Although pictures appear in the data, the answer should contain only the lines from its start through the line with "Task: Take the", written out exactly.

(Stored entries)
⁂

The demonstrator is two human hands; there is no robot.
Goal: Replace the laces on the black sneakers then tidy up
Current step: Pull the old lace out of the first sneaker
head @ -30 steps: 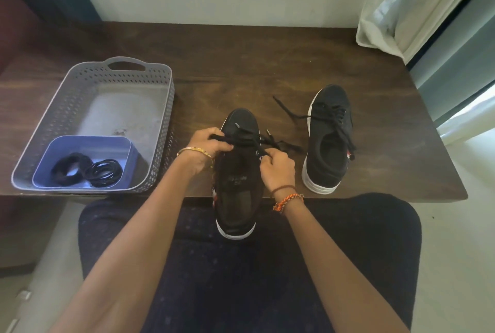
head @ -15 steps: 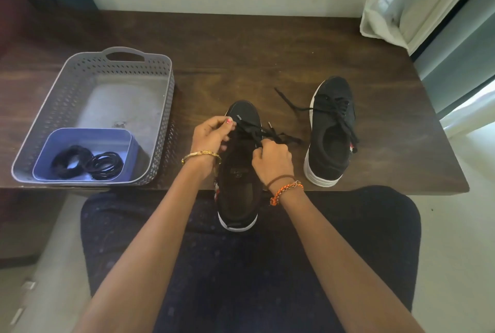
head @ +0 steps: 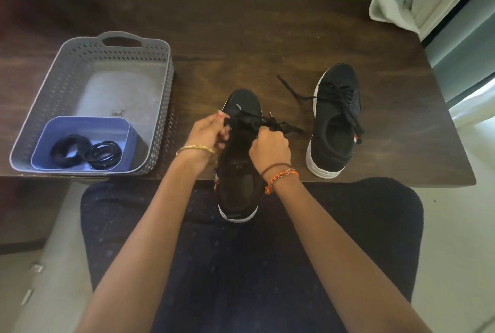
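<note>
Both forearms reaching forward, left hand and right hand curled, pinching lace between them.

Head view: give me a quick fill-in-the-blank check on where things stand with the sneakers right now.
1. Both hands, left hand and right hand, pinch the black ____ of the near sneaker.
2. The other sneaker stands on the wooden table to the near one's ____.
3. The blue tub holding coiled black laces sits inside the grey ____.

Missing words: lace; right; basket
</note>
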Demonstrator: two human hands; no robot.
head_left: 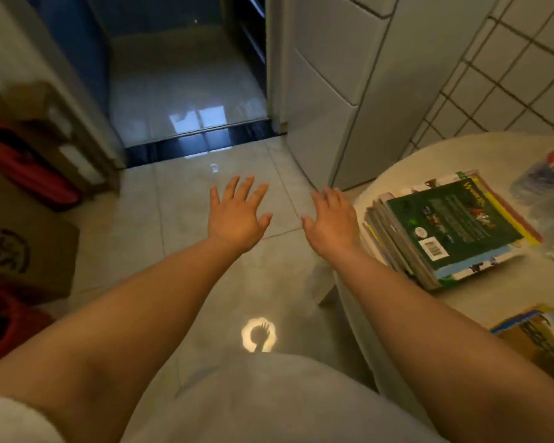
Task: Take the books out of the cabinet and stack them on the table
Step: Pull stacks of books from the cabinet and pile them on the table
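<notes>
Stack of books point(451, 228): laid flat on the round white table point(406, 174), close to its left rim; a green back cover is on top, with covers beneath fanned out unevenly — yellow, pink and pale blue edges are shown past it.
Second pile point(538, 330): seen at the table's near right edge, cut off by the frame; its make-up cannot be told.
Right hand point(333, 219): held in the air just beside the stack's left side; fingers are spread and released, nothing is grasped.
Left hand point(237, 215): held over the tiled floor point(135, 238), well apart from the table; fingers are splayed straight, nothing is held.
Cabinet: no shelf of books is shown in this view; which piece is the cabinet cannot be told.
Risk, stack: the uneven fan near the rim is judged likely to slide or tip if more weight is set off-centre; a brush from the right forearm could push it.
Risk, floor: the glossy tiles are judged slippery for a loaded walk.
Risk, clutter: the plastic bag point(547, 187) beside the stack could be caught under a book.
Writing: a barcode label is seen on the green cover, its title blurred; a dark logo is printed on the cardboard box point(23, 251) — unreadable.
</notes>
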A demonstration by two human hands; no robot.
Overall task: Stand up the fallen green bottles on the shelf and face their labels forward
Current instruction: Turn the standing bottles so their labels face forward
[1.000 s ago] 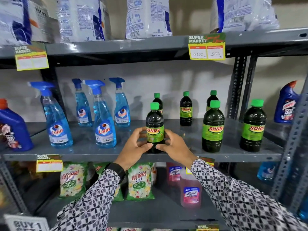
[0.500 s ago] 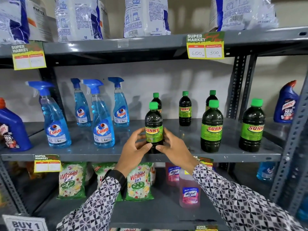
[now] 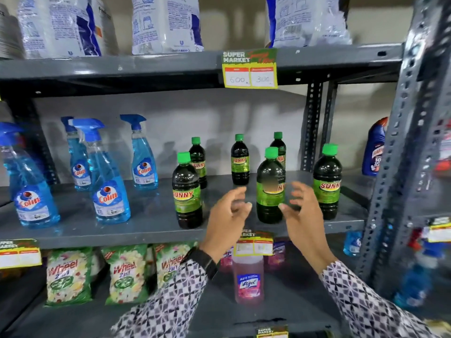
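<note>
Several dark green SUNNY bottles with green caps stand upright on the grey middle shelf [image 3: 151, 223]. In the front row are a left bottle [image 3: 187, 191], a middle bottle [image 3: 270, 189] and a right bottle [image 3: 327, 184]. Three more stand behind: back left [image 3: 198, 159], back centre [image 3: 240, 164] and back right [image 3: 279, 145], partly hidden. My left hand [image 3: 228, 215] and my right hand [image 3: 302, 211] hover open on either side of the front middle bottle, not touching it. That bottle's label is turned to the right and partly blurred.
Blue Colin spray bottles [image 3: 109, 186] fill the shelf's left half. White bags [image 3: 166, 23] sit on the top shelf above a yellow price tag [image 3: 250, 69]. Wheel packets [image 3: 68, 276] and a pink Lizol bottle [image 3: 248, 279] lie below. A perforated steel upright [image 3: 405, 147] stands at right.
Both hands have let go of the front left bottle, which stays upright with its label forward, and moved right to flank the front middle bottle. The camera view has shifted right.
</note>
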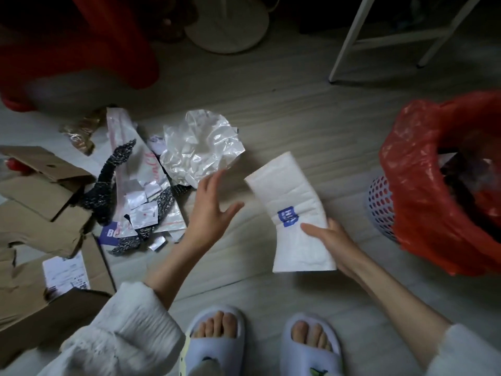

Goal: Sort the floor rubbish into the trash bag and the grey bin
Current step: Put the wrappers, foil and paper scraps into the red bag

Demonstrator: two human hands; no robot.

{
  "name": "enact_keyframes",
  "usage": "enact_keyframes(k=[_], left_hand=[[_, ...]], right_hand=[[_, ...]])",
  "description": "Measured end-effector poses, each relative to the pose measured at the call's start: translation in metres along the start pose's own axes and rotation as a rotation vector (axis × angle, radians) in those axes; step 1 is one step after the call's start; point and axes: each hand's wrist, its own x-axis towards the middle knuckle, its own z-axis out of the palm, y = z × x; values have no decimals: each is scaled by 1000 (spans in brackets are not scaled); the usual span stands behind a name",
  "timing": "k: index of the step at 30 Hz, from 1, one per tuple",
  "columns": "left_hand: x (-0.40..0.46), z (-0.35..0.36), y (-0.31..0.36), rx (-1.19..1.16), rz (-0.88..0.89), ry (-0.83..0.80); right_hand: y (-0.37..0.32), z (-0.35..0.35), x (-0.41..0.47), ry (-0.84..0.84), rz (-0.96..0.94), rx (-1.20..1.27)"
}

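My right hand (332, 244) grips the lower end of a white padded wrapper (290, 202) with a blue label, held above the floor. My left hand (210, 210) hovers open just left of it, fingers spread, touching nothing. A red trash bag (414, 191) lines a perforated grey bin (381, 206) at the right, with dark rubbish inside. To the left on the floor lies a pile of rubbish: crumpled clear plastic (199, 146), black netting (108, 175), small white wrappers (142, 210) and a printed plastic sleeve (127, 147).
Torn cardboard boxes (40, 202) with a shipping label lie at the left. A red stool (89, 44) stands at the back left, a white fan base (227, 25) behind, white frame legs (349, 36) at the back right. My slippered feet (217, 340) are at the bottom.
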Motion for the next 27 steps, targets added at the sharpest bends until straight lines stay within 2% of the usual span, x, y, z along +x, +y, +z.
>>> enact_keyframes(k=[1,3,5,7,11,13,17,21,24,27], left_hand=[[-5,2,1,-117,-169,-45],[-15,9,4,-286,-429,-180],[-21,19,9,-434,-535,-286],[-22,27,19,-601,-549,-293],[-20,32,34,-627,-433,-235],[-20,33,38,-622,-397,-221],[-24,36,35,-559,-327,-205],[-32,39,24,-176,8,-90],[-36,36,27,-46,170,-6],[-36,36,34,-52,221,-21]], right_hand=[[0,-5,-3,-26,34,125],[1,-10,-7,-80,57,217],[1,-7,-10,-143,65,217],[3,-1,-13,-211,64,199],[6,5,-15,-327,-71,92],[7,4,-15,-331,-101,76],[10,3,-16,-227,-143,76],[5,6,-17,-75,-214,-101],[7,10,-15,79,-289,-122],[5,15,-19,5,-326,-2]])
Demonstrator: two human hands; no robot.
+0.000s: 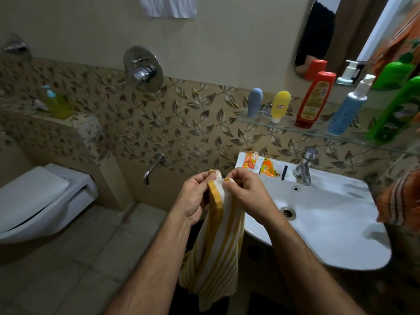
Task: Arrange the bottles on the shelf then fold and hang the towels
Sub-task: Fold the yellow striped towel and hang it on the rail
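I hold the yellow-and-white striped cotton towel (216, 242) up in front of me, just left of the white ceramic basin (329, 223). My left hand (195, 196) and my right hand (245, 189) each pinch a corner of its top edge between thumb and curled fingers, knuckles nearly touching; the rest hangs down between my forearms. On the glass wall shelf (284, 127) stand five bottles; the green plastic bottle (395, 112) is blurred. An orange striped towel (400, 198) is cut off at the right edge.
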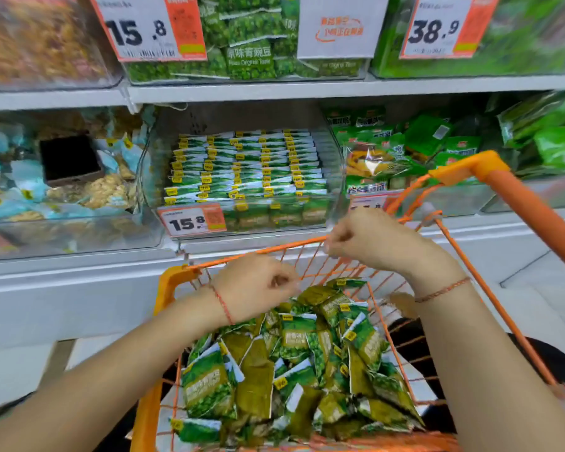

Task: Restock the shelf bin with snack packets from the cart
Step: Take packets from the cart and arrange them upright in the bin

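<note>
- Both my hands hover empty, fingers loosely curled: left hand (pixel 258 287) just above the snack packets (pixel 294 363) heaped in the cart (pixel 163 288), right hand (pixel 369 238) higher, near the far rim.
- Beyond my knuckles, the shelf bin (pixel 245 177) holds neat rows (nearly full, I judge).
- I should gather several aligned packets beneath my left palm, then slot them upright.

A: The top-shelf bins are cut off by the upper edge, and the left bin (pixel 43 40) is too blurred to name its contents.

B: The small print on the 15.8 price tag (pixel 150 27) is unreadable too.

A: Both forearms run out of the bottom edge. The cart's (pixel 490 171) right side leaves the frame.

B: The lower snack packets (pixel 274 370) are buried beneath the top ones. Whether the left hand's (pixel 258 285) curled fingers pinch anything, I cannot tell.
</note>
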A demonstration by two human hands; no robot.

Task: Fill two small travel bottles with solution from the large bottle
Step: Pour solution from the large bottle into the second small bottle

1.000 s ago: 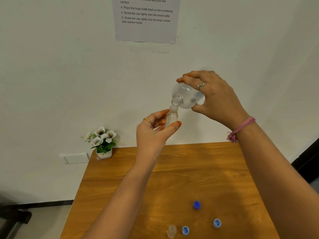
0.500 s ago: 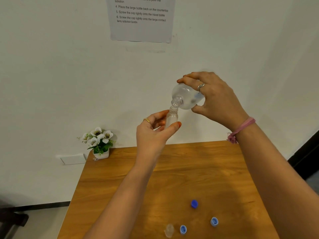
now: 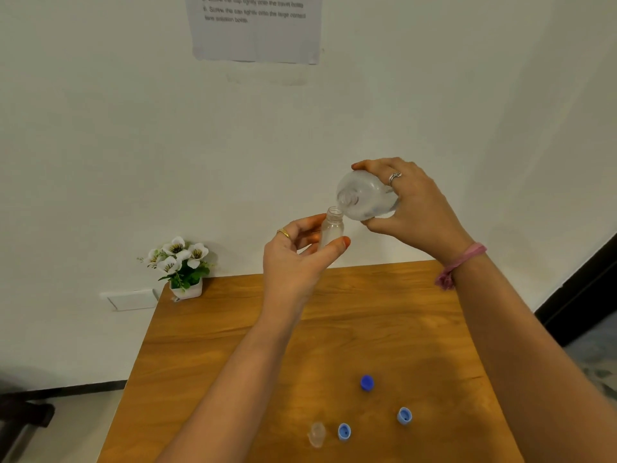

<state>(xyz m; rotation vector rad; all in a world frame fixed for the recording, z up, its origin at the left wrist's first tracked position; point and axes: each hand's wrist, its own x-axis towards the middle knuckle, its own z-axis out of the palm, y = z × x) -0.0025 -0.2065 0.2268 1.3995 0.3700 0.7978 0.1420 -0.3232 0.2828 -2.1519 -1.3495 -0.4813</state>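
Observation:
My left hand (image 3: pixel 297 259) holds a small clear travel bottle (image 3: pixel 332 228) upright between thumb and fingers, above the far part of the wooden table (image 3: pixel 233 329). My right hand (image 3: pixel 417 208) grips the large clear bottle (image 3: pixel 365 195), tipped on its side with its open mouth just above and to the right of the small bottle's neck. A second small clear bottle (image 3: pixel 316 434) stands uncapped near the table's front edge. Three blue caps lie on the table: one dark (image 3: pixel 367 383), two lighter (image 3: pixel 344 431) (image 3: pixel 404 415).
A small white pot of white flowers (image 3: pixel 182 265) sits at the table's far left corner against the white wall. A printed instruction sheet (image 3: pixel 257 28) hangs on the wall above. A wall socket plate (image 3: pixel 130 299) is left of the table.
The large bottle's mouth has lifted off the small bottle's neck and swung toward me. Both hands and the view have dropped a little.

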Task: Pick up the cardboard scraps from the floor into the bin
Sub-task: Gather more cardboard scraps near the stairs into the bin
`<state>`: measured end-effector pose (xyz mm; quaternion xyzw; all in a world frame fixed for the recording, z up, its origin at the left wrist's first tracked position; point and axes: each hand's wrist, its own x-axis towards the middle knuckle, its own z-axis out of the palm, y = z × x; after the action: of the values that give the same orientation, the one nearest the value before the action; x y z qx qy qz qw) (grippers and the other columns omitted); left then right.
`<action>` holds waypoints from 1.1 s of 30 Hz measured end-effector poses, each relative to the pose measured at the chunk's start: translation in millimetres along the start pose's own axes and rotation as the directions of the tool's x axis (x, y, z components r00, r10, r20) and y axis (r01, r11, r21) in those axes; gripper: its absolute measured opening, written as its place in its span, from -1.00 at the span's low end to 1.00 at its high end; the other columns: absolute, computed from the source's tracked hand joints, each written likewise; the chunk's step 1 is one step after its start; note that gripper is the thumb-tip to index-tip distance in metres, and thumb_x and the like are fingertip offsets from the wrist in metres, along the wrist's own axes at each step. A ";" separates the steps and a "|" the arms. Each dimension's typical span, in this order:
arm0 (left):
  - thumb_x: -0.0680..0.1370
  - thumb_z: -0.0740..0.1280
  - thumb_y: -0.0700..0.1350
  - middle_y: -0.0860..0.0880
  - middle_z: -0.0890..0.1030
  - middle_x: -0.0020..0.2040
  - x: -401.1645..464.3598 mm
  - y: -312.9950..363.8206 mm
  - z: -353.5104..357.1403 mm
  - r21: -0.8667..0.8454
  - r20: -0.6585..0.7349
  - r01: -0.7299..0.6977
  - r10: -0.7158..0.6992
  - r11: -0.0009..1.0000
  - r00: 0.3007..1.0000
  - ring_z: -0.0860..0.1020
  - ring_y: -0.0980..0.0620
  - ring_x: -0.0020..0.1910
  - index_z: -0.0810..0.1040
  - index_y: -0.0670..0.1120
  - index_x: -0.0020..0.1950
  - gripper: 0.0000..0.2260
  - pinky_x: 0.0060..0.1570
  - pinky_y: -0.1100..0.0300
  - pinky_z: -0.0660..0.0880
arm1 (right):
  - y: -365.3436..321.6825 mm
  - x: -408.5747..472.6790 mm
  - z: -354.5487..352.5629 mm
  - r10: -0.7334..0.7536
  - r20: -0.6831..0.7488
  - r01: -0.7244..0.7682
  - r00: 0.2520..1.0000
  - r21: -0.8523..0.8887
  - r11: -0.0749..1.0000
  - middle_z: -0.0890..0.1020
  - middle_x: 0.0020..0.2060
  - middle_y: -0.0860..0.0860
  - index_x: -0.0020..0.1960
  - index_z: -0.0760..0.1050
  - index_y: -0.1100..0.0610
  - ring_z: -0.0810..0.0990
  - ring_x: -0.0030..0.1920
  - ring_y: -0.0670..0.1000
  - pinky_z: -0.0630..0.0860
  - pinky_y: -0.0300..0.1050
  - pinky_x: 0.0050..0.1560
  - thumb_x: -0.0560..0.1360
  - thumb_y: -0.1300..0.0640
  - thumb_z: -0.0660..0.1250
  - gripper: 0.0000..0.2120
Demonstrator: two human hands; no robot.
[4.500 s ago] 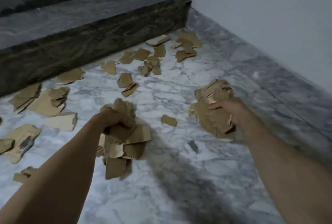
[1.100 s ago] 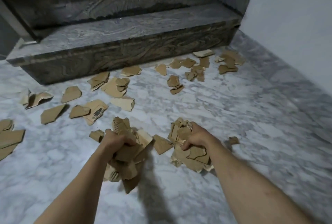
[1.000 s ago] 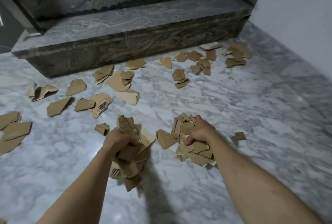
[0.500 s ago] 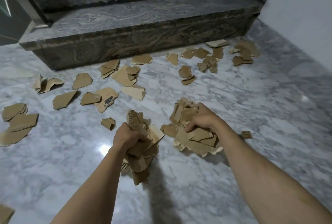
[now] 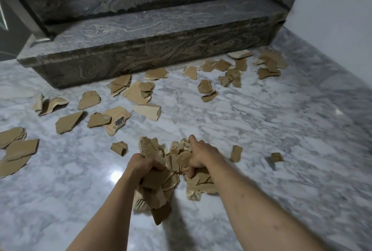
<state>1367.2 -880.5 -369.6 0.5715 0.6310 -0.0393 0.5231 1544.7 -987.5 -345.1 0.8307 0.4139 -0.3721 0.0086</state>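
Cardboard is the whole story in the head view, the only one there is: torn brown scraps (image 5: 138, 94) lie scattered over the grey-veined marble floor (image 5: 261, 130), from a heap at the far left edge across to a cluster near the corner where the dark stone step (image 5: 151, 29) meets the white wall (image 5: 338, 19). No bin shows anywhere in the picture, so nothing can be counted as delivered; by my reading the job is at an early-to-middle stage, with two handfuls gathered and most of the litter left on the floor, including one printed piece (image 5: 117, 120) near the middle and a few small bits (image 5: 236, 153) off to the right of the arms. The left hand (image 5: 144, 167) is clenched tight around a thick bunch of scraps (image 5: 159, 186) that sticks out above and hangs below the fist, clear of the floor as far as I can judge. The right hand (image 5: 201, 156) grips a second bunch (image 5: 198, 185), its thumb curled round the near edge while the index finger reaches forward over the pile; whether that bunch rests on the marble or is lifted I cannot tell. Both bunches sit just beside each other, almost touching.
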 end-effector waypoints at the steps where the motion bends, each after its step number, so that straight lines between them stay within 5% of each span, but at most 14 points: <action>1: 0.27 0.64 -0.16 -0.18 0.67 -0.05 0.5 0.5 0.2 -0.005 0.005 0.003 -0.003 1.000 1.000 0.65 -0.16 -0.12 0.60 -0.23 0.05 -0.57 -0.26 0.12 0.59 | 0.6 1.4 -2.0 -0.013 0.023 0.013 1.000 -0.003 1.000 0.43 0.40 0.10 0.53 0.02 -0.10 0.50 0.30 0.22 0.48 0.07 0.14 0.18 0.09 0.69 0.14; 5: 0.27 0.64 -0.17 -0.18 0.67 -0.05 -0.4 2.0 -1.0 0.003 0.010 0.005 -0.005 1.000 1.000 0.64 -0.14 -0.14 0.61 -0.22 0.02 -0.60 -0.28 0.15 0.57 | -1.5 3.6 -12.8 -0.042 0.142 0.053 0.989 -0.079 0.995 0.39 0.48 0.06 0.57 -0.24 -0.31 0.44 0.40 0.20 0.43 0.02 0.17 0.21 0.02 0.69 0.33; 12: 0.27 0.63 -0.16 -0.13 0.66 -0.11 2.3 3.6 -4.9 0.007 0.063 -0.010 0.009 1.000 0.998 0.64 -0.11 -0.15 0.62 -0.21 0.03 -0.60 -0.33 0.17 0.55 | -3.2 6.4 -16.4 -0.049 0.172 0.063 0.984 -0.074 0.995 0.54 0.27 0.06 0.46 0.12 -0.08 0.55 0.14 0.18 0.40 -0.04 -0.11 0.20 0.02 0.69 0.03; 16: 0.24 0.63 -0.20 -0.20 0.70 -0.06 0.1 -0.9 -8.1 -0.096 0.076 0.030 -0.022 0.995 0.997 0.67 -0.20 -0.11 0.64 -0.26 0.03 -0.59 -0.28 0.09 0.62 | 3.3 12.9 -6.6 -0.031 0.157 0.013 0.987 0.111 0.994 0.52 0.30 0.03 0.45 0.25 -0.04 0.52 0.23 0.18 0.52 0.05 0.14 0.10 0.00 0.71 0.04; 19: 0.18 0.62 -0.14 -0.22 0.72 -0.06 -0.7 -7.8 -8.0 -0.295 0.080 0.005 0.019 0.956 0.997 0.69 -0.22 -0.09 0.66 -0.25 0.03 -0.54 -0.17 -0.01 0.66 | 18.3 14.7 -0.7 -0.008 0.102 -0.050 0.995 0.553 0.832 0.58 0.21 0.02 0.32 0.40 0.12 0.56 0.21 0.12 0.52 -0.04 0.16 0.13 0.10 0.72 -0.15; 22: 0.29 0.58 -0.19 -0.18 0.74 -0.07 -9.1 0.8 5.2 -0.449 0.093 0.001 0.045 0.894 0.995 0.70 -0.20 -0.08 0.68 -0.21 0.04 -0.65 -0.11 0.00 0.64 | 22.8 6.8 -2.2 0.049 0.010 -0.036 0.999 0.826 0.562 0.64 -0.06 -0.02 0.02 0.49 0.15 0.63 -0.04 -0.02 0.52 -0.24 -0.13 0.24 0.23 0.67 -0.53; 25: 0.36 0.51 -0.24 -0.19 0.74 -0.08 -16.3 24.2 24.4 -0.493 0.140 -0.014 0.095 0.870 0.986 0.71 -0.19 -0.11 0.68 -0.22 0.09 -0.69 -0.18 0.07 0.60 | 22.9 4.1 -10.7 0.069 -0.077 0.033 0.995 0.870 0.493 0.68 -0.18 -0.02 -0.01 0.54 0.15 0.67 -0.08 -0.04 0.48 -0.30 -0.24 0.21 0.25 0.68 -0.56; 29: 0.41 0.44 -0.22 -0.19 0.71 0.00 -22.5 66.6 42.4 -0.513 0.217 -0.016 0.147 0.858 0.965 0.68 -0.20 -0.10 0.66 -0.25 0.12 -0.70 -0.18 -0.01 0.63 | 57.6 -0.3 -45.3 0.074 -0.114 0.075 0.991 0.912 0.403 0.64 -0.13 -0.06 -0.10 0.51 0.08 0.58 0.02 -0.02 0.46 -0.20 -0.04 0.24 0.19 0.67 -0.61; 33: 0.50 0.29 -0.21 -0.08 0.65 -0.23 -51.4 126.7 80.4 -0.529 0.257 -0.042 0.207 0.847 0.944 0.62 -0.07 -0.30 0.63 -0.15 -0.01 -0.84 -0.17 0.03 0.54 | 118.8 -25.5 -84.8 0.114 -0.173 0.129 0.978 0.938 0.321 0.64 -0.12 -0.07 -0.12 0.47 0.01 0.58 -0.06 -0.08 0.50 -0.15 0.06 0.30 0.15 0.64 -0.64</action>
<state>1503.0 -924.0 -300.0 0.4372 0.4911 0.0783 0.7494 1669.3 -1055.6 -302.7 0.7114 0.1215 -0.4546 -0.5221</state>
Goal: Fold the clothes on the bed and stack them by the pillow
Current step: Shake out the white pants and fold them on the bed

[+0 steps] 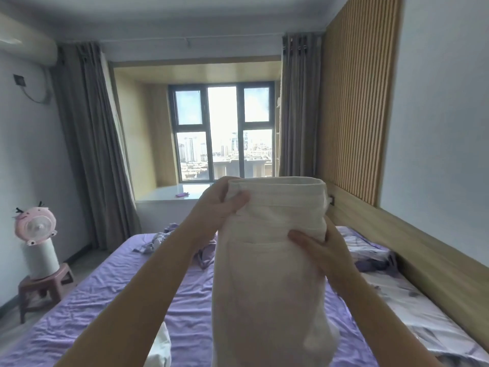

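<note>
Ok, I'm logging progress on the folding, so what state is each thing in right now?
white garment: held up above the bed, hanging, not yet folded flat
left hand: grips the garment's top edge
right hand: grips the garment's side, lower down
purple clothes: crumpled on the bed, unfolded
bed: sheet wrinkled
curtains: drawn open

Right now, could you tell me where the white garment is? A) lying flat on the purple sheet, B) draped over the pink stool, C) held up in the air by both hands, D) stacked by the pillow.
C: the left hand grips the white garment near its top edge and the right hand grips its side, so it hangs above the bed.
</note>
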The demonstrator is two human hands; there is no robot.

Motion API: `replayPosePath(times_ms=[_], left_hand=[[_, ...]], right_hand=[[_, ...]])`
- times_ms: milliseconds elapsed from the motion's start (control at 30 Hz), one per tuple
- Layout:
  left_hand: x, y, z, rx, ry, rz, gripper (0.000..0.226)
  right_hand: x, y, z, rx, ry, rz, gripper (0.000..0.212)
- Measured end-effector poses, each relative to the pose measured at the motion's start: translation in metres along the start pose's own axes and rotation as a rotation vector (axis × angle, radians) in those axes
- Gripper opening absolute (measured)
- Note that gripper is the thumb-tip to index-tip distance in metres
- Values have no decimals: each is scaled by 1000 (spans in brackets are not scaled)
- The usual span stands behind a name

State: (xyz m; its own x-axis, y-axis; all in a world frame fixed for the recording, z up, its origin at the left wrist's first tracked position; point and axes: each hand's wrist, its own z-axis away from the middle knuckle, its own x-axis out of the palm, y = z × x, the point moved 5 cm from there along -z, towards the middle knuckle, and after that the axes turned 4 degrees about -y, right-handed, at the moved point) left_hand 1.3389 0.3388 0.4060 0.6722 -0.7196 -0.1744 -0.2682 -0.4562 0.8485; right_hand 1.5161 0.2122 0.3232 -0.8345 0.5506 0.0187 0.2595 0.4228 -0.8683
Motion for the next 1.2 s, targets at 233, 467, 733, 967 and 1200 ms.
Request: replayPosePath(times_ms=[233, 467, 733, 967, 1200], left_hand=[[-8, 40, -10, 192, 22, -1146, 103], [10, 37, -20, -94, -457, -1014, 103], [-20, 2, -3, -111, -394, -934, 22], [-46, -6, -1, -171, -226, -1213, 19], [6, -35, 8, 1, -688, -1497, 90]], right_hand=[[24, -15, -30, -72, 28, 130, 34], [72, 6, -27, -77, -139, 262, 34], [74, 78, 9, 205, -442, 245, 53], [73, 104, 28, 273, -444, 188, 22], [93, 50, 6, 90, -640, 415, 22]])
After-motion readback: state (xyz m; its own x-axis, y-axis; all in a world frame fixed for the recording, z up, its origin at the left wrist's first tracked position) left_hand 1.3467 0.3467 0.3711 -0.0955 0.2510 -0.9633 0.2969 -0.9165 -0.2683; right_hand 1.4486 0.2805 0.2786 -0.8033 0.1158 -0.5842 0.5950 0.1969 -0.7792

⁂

Solved problem:
The demonstrator is two human hands; there is no robot.
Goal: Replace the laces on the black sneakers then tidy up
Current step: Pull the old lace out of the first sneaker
head @ -30 steps: 
head @ -15 steps: 
head @ +0 steps: 
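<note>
Both forearms reaching forward, left hand and right hand curled, pinching lace between them.

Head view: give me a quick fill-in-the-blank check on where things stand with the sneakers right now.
1. Both hands, left hand and right hand, pinch the black ____ of the near sneaker.
2. The other sneaker stands on the wooden table to the near one's ____.
3. The blue tub holding coiled black laces sits inside the grey ____.

Missing words: lace; right; basket
</note>
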Demonstrator: two human hands; no robot.
head_left: 
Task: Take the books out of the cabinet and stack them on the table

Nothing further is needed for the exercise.